One group known for fierce battles with police and dramatic gestures to highlight its cause, the Korean Peasants League, plans to send 1,400 farmers.
Last month, two league activists committed suicide by drinking herbicide to protest legislation opening South Korea's rice market, and one stabbed himself to death the WTO summit in Cancun, Mexico, in 2003.
The group is fighting to derail the WTO's aim to lower barriers for agricultural imports, which league officials say will flood the South Korean market with cheap rice and other food and bankrupt them.
"We believe there shouldn't be talks on agriculture at WTO at all.

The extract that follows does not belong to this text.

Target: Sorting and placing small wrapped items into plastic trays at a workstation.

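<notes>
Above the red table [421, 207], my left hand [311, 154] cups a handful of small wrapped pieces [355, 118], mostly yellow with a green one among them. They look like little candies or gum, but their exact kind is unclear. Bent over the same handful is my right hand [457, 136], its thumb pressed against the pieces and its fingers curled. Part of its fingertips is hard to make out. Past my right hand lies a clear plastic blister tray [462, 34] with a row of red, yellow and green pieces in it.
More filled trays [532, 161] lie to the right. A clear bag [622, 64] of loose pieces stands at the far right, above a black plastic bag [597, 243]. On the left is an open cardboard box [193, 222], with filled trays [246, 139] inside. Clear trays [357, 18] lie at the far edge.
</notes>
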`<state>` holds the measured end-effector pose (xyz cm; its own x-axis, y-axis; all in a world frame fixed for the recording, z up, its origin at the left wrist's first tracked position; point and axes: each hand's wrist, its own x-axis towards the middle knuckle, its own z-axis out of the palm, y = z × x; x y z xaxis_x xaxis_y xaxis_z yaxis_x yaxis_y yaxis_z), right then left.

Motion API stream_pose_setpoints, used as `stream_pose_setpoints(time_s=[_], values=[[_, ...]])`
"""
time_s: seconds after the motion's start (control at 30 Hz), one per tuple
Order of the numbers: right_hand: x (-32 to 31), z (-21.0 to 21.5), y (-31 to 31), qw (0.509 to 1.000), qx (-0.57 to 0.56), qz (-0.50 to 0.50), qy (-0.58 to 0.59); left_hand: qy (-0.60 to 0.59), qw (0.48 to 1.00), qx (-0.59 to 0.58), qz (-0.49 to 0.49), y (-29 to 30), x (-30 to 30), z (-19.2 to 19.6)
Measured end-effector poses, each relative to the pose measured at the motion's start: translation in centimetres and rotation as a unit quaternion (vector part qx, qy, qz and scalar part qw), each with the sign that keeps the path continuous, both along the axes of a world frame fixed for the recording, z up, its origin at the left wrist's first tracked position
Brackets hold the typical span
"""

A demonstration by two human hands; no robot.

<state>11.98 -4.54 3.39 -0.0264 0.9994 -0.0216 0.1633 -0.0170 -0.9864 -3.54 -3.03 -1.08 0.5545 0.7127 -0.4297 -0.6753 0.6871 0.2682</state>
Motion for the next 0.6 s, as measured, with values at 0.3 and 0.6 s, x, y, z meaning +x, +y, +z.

We demand an end to WTO talks," Kim Hwang Kyeong-san, a league spokeswoman, told reporters.
She said the group is planning a peaceful march in Hong Kong but added, "We will try to block the meeting, using our whole bodies."
Diverse groups are coordinating three major marches throughout the week outside the conference hall, said Mabel Au of the Hong Kong Peoples Alliance, a coalition of 33 local grassroots groups that has been liaising with about 5,000 overseas protesters who plan to come here.
The first march -- to be held on Monday, the eve of the talks -- will focus on local concerns: the Hong Kong government's position on trade agendas like services and industrial goods, Au said. The other two will be more open to diverse international interests, like fair trade for farming goods.